** Your instructions **
Reproduce every record below exactly as written, but leave out any pictures.

··· Data shown ···

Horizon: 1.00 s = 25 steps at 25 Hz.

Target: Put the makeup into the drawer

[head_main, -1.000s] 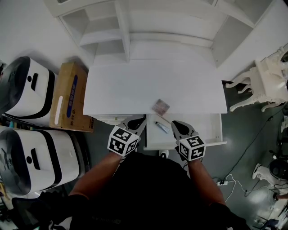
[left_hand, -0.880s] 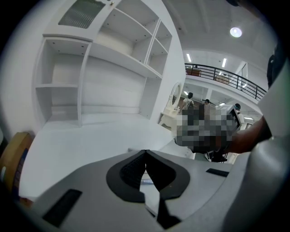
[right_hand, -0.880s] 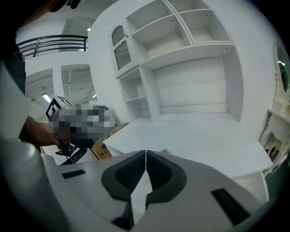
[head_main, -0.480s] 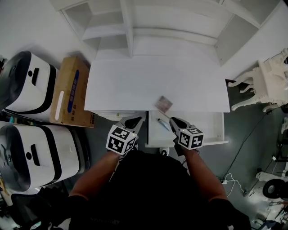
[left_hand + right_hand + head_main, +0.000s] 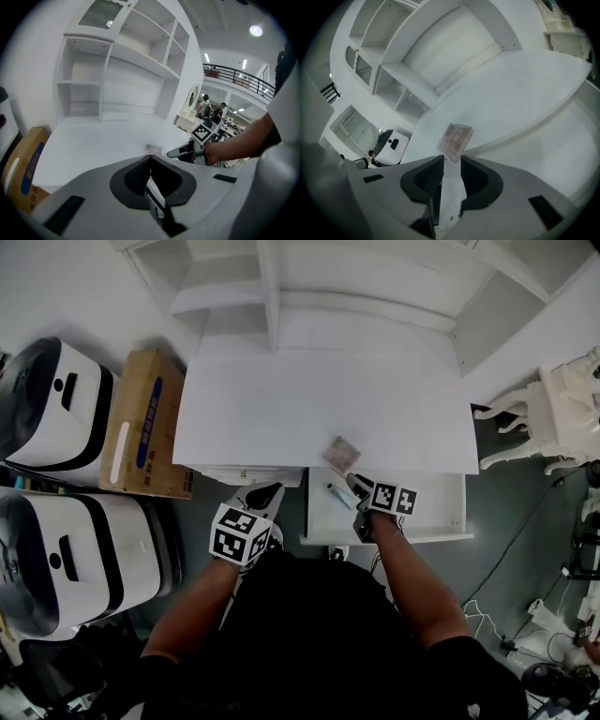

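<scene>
Makeup palette (image 5: 341,454) sits on the bench (image 5: 281,409) at its front edge, directly over the open drawer (image 5: 436,507), just ahead of and above the right tool (image 5: 356,484), jaws opening with nothing between; left tool (image 5: 266,493), pinched together and empty, is farther off.

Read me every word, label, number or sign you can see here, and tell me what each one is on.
No text here can be read.
On the cardboard box: print on a blue strip, too small to read.
On the left hand-held gripper: black-and-white square markers, patterns only, no words.
On the right hand-held gripper: the same kind of markers, no words.
On the makeup palette: no print visible.
</scene>
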### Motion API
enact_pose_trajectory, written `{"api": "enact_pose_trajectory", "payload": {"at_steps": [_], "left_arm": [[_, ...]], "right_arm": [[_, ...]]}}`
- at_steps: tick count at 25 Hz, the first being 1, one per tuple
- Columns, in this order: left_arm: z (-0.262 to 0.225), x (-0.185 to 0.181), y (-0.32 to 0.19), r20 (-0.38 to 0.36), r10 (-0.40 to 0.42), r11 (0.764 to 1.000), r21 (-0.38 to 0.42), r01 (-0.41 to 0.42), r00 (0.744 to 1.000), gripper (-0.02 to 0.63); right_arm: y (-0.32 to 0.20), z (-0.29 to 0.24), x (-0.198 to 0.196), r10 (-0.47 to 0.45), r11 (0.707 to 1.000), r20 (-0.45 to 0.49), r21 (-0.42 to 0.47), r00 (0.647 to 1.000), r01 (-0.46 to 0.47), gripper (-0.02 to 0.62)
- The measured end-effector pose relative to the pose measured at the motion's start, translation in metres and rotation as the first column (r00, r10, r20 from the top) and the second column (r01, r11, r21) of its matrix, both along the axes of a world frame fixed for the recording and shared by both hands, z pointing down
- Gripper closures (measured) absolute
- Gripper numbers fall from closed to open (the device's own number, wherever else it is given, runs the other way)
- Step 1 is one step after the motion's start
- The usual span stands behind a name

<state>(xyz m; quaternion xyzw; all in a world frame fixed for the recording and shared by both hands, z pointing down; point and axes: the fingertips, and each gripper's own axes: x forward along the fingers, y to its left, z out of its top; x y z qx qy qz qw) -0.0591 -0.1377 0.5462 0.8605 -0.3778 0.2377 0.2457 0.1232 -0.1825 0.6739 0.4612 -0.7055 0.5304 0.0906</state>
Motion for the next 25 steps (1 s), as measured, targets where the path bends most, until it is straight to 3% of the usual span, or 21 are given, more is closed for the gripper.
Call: {"api": "enact_pose_trajectory", "payload": {"at_steps": [4,11,18,25], "left_arm": [[0.002,-0.009,0.003,0.004,-0.026,1.000,-0.008,0.026,1.000,0.595],[0.004,-0.027,0.009,0.012,-0.074,0.997,-0.014,0.075,0.997,0.595],[0.007,-0.039,0.013,0.020,-0.105,0.994,-0.023,0.105,0.994,0.595],[0.007,-0.031,0.012,0.016,-0.086,0.996,-0.022,0.086,0.996,0.595]], "right_arm": [[-0.011,0.013,-0.002,0.099,0.994,0.122,-0.056,0.988,-0.093,0.455],[-0.024,0.030,-0.011,0.235,0.970,0.289,-0.131,0.928,-0.204,0.425],[-0.025,0.038,-0.010,0.304,0.952,0.353,-0.158,0.885,-0.263,0.438],[-0.022,0.033,-0.012,0.286,0.957,0.365,-0.153,0.886,-0.246,0.490]]}}
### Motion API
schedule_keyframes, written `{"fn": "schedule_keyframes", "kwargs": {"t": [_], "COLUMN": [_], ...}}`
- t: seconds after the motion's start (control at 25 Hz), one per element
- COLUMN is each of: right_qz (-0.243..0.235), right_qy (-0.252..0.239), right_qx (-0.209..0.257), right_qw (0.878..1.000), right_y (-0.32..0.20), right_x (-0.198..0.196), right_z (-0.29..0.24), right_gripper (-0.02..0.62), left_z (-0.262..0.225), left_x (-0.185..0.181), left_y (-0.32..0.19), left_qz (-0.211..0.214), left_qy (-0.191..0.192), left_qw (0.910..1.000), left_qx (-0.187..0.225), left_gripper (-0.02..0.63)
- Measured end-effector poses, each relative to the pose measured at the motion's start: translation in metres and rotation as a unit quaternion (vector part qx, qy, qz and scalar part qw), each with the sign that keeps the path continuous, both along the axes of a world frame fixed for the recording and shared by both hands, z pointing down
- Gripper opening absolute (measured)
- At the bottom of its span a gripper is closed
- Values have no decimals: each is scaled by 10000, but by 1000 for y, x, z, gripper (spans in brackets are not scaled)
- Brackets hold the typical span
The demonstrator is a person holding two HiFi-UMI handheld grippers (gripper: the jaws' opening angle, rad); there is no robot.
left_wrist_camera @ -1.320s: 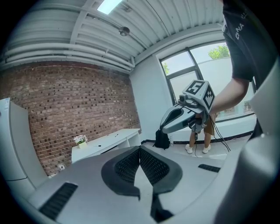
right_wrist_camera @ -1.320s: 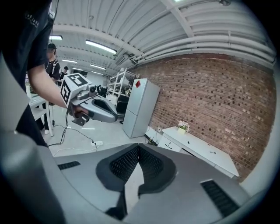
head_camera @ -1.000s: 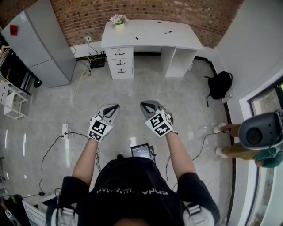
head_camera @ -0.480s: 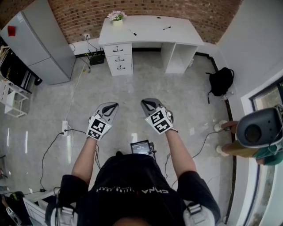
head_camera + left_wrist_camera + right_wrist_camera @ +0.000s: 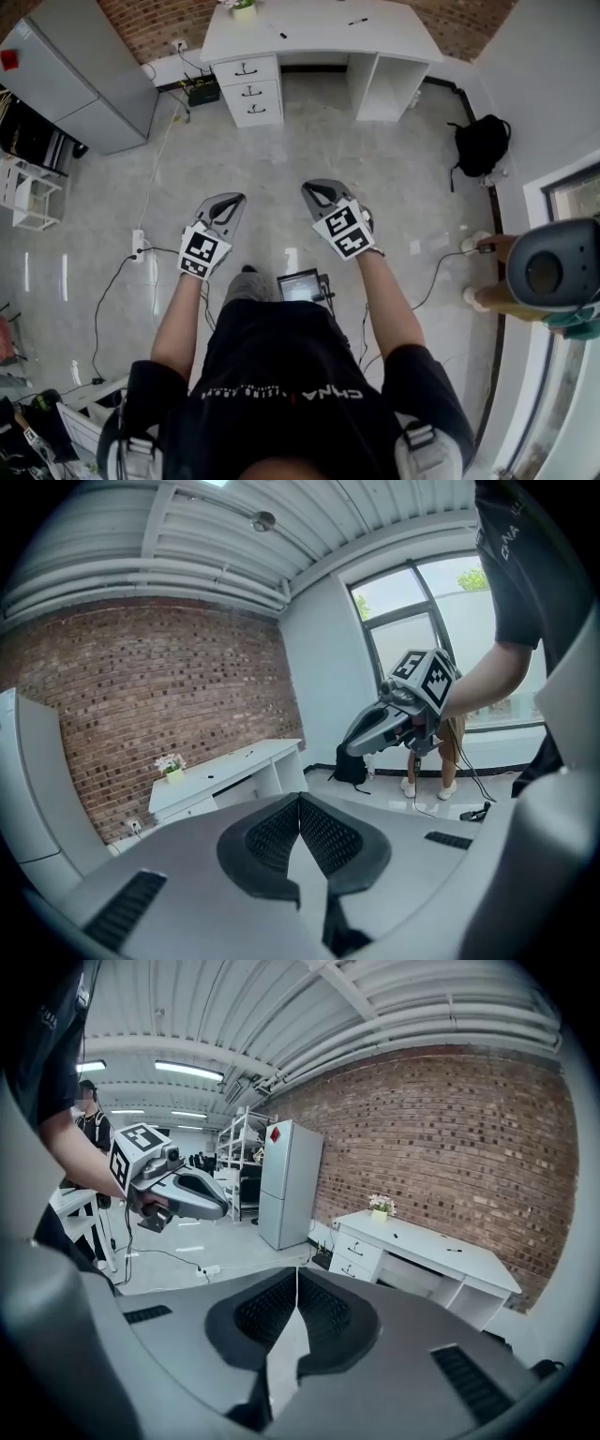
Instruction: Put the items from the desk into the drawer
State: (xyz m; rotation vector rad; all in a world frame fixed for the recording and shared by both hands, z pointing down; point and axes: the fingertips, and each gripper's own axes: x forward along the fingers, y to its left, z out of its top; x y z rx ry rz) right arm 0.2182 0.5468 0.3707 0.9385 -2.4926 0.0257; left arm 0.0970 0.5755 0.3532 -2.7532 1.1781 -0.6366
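The white desk (image 5: 319,28) stands against the brick wall, well ahead of me. On its top are a small flower pot (image 5: 242,6) and two dark pens (image 5: 281,35) (image 5: 357,20). Its stack of three drawers (image 5: 248,89) on the left is closed. My left gripper (image 5: 234,199) and right gripper (image 5: 314,187) are held side by side over the floor, far short of the desk, both shut and empty. In the left gripper view the shut gripper (image 5: 300,801) points toward the desk (image 5: 225,771). The right gripper view shows its shut gripper (image 5: 296,1275), the desk (image 5: 427,1246) and the pot (image 5: 379,1209).
A grey fridge (image 5: 66,84) stands at the left wall, with a white shelf (image 5: 28,197) beside it. A power strip with cables (image 5: 138,248) lies on the floor at left. A black backpack (image 5: 481,145) and a standing person (image 5: 497,291) are at right.
I have walked toward the desk: it has slid up to the top edge of the head view. Both grippers moved forward with me and stayed shut.
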Motion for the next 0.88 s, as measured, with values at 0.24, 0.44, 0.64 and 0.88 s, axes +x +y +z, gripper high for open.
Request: {"fn": "schedule_keyframes", "kwargs": {"t": [0.24, 0.44, 0.64, 0.88], "right_qz": [2, 98, 254, 479], "right_qy": [47, 128, 237, 272], "right_qx": [-194, -223, -371, -573], "right_qw": [9998, 9996, 9987, 9968], "right_y": [-49, -108, -184, -269], "right_x": [-2, -17, -44, -86], "right_z": [22, 29, 23, 18], "right_gripper": [15, 15, 15, 15], "left_z": [18, 28, 22, 11], "left_x": [-1, -15, -44, -88], "left_y": [-60, -129, -212, -303], "left_qz": [-8, 128, 333, 461], "left_qy": [135, 200, 241, 328], "left_qw": [9999, 9996, 9989, 9980], "left_qx": [-81, -133, -203, -291], "left_gripper": [12, 11, 11, 11]}}
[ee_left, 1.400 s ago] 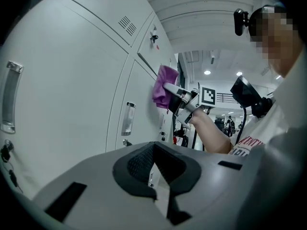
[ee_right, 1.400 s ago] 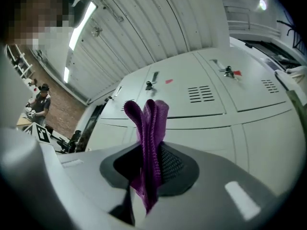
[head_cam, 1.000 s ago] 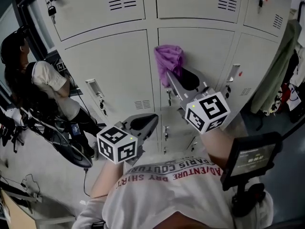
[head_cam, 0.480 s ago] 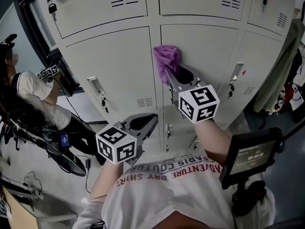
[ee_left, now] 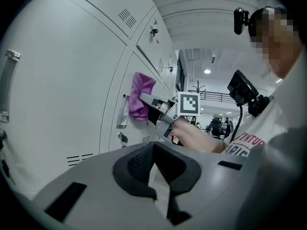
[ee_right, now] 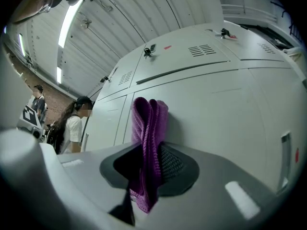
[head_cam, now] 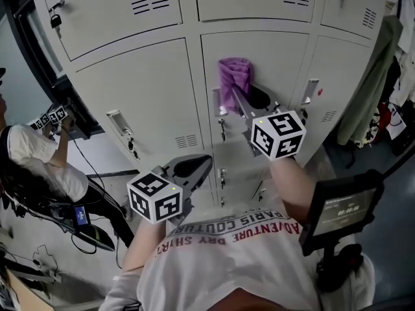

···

** Response to this exercise **
Horizon: 1.00 s = 25 steps at 25 Hz.

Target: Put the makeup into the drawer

[head_main, -1.000s] 
[left_hand, -0.880s] 
[right_hand, -0.880s] 
[head_main, -0.480s] 
[left_hand + right_hand + head_main, +0.000s] 

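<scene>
Makeup palette (image 5: 341,454) sits on the bench (image 5: 281,409) at its front edge, directly over the open drawer (image 5: 436,507), just ahead of and above the right tool (image 5: 356,484), jaws opening with nothing between; left tool (image 5: 266,493), pinched together and empty, is farther off.

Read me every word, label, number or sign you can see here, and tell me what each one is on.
No text here can be read.
On the cardboard box: print on a blue strip, too small to read.
On the left hand-held gripper: black-and-white square markers, patterns only, no words.
On the right hand-held gripper: the same kind of markers, no words.
On the makeup palette: no print visible.
</scene>
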### Motion API
enact_pose_trajectory, written `{"api": "enact_pose_trajectory", "payload": {"at_steps": [_], "left_arm": [[_, ...]], "right_arm": [[_, ...]]}}`
- at_steps: tick count at 25 Hz, the first being 1, one per tuple
- Columns, in this order: left_arm: z (-0.262 to 0.225), x (-0.185 to 0.181), y (-0.32 to 0.19), r20 (-0.38 to 0.36), r10 (-0.40 to 0.42), r11 (0.764 to 1.000), r21 (-0.38 to 0.42), r01 (-0.41 to 0.42), r00 (0.744 to 1.000), gripper (-0.02 to 0.63); right_arm: y (-0.32 to 0.20), z (-0.29 to 0.24), x (-0.198 to 0.196), r10 (-0.47 to 0.45), r11 (0.707 to 1.000), r20 (-0.45 to 0.49), r21 (-0.42 to 0.47), r00 (0.647 to 1.000), r01 (-0.46 to 0.47), gripper (-0.02 to 0.62)
- The measured end-effector pose relative to the pose measured at the motion's start, translation in metres and rotation as the first column (r00, r10, r20 from the top) and the second column (r01, r11, r21) of its matrix, both along the axes of a world frame fixed for the recording and shared by both hands, z pointing down
- Gripper closures (measured) absolute
- Gripper numbers fall from closed to open (the device's own number, wherever else it is given, runs the other way)
- Step 1 is one step after the motion's start
- The usual span stands behind a name

<state>(xyz m; quaternion xyzw; all in a world frame fixed for the recording and shared by both hands, z pointing down; point and axes: the fingertips, and each gripper's own axes: x forward along the fingers, y to its left, z out of its top; x y z qx qy qz qw) -0.0591 -0.1377 0.5462 0.8605 -0.3778 0.2377 0.2457 0.1232 -0.1825 0.6739 0.4612 -0.7055 0.5304 0.0906</state>
Motion for the next 25 steps (1 s), as measured, targets where the path bends most, until it is straight to 3% of the usual span, or 21 are given, more is closed for the gripper.
Call: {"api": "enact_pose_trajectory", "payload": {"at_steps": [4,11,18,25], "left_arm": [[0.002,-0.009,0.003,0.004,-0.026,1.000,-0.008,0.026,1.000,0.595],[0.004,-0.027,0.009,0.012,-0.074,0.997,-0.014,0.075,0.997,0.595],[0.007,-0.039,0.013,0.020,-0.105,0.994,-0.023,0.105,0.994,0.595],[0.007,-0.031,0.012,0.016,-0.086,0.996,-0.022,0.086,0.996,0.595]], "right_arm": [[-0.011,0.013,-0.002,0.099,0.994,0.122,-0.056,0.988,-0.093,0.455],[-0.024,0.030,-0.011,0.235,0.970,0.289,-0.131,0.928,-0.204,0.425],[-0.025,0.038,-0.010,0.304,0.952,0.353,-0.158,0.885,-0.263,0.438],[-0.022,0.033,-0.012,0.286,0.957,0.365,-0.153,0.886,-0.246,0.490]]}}
### Motion API
schedule_keyframes, written `{"fn": "schedule_keyframes", "kwargs": {"t": [_], "COLUMN": [_], ...}}`
- t: seconds after the motion's start (control at 25 Hz), one per element
- COLUMN is each of: right_qz (-0.243..0.235), right_qy (-0.252..0.239), right_qx (-0.209..0.257), right_qw (0.878..1.000), right_y (-0.32..0.20), right_x (-0.198..0.196), right_z (-0.29..0.24), right_gripper (-0.02..0.62), left_z (-0.262..0.225), left_x (-0.185..0.181), left_y (-0.32..0.19), left_qz (-0.211..0.214), left_qy (-0.191..0.192), left_qw (0.910..1.000), left_qx (-0.187..0.225), left_gripper (-0.02..0.63)
- Measured end-effector poses, each relative to the pose measured at the motion's start: translation in metres and rotation as a unit quaternion (vector part qx, qy, qz and scalar part qw), each with the sign that keeps the path continuous, both along the axes of a world frame fixed for the recording and shared by both hands, z pointing down
- Gripper opening absolute (measured)
- At the bottom of its span a gripper is closed
- Values have no decimals: each is scaled by 10000, but by 1000 for y, x, z, gripper (spans in brackets are not scaled)
- Brackets hold the typical span
The demonstrator is a person holding two HiFi-UMI handheld grippers (gripper: the jaws' opening angle, rad); there is no robot.
left_wrist_camera @ -1.320s: 
right_wrist_camera @ -1.320s: 
head_camera @ -1.000s: 
head_camera @ -0.480s: 
head_camera + left_wrist_camera + right_wrist_camera @ +0.000s: 
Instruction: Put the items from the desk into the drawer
State: (xyz m; rotation vector rad; all in a world frame fixed for the recording and shared by both hands, z pointing down; point and axes: the fingertips, and each gripper's own axes: x forward along the fingers, y to its left, z out of its top; x y z rx ry rz) right arm 0.2182 0.5468 0.3707 0.9385 -2.4926 0.0257; left arm 0.0970 0.5755 0.3532 -2.7532 1.1781 -0.6366
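The white desk (image 5: 319,28) stands against the brick wall, well ahead of me. On its top are a small flower pot (image 5: 242,6) and two dark pens (image 5: 281,35) (image 5: 357,20). Its stack of three drawers (image 5: 248,89) on the left is closed. My left gripper (image 5: 234,199) and right gripper (image 5: 314,187) are held side by side over the floor, far short of the desk, both shut and empty. In the left gripper view the shut gripper (image 5: 300,801) points toward the desk (image 5: 225,771). The right gripper view shows its shut gripper (image 5: 296,1275), the desk (image 5: 427,1246) and the pot (image 5: 379,1209).
A grey fridge (image 5: 66,84) stands at the left wall, with a white shelf (image 5: 28,197) beside it. A power strip with cables (image 5: 138,248) lies on the floor at left. A black backpack (image 5: 481,145) and a standing person (image 5: 497,291) are at right.
I have walked toward the desk: it has slid up to the top edge of the head view. Both grippers moved forward with me and stayed shut.
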Motion for the next 0.88 s, as measured, with values at 0.24, 0.44, 0.64 and 0.88 s, axes +x +y +z, gripper high for open.
Request: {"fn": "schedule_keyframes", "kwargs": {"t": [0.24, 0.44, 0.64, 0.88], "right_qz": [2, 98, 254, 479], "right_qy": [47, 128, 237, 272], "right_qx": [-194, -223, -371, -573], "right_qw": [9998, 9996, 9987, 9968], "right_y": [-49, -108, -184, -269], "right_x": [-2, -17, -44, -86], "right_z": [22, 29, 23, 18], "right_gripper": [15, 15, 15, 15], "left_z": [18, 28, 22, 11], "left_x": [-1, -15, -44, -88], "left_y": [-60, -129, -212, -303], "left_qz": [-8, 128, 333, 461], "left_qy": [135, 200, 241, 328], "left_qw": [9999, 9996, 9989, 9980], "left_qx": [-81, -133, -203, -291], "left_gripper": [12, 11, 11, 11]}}
[ee_left, 1.400 s ago] 
[ee_right, 1.400 s ago] 
[head_cam, 1.000 s ago] 
[head_cam, 0.480 s ago] 
[ee_left, now] 
[ee_right, now] 
[head_cam, now] 

There's nothing else to the answer.